Monseñor Cristóbal Bialasik, obispo de la Diócesis de Oruro, pidió —como voz de muchos en Bolivia— al Presidente Paz y a su vice Lara: «Sean como hermanos, como una buena yunta de nuestros campos» junto con la bendición solemne acompañada con la imagen de la Virgen del Socavón durante el Te Deum por el 245avo aniversario del Grito de Independencia de Oruro de 1781. Un pedido que, en palabras del mismo prelado, «no fue un acto planificado»: fue un momento guiado por la Virgen que «reafirma el llamado de la Iglesia a la unidad entre las autoridades y al diálogo, siempre [la Iglesia] dispuesta para ayudar a resolver los problemas del país».
Falta
urgente hacía decirlo, tanto como desear se cumpliera. El distanciamiento entre
Lara y Paz —con Lara como continuado agente disruptor— se inició la misma noche
del 17 de agosto pasado, cuando el expolicía (a pesar de su uso de uniforme en
la toma de posesión no encontré ninguna referencia a sobreseimiento de su
expulsión de las fuerzas policiales) empezó a venderse como el causante (facilitador)
de los resultados electorales para Paz y PDC en esa primera vuelta y, desde
entonces Lara —con algunas “bajadas de tono” y muchas “subidas”—, ha sido
constante en mensajes (tiktoks eminentemente) contra el Presidente y contra
diversos miembros de su gabinete, oficio de tiktokero que, si
bien le ha permitido intentar encubrir sus incapacidades e inestabilidades emocionales,
también le ha hecho perder progresivamente el ejercer cabalmente las funciones
de su cargo electo y “ganar” el descrédito de muchos con sus dislates.
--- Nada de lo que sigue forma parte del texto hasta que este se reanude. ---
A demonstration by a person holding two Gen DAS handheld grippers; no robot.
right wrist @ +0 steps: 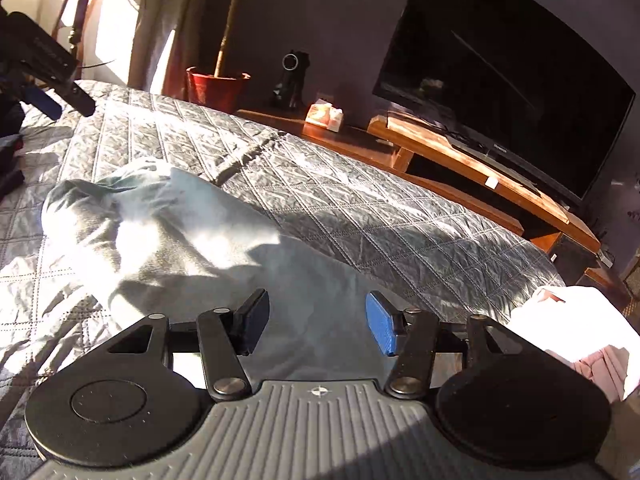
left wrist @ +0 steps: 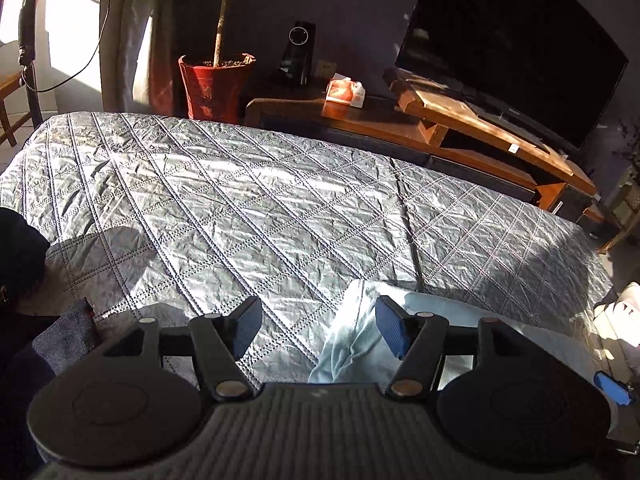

Si hoy
sobrevive como noticias es gracias a la generosa contribución de algunos
medios.
En mi
columna “Una de cal y una de arena”, reconocí triunfos significativos de la
Gestión Paz y, acompañándolos, algunos de sus yerros también: baja comunicación
institucional de propia generación (entendida quizás como anoticiar más
que posicionar estratégicamente); incierta coordinación comunicacional intragubernamental
en lo horizontal (ministros que se desdicen); manejo descuidado de la imagen gubernamental
(“rendición” televisada cuál supuso la derogación del 5503 y la “indicación” de
“nuevos” puntos por la COB para Lupo); el mantener a antiguas autoridades
masistas (como Margot Ayala) o —aun peor— incorporar incluso hoy otras
abiertamente coludidas con el masismo; promesas de campaña ya no aplicadas ni
recordadas (liberación de exportaciones, reducción impositiva)…
De
éxitos sobre todo destacaré el eliminar sin violencias el subsidio a la mayoría
de los hidrocarburos (mayor éxito aun si lo comparamos con la urgentísima
abrogación —en dos días— de la anterior eliminación decretada el 26 de diciembre
de 2010 por el vicepresidente Linera en un momento que, a diferencia del
actual, fue en plena Jauja de los ingresos extraordinarios por gas); la
reapertura del país en el mundo; la cada vez mayor inserción en una América
no-marxista; iniciar el cambio en la educación; hablar de Federalismo y Pacto
Fiscal 50/50… Realmente serían muchos más pero su aplauso y número no hace
ocioso recapitular lo necesarios de corregir.
(Para
otra entrega me quedarán pendientes coalición de gobierno, necesidad
de un sistema de partidos; mayor y más eficiente trabajo parlamentario;
autonomización verdadera del país: federalización (eso me recuerda las
críticas —algunas pacatas, otras bienintencionadas previendo despertares de
fantasmas— cuando yo hablaba de Las Bolivias); reconocimiento de un País
Diverso sin discriminación positiva ni negativa; Constitución… Pero
eso será luego de las subnacionales y el mosaico en el panorama que salga)
Por
ahora, católicos y no católicos deberíamos llevar nuestros corazones y mentes
blindados con Fe y Empeño, sin culipandeos, con Bolivia como escapularios.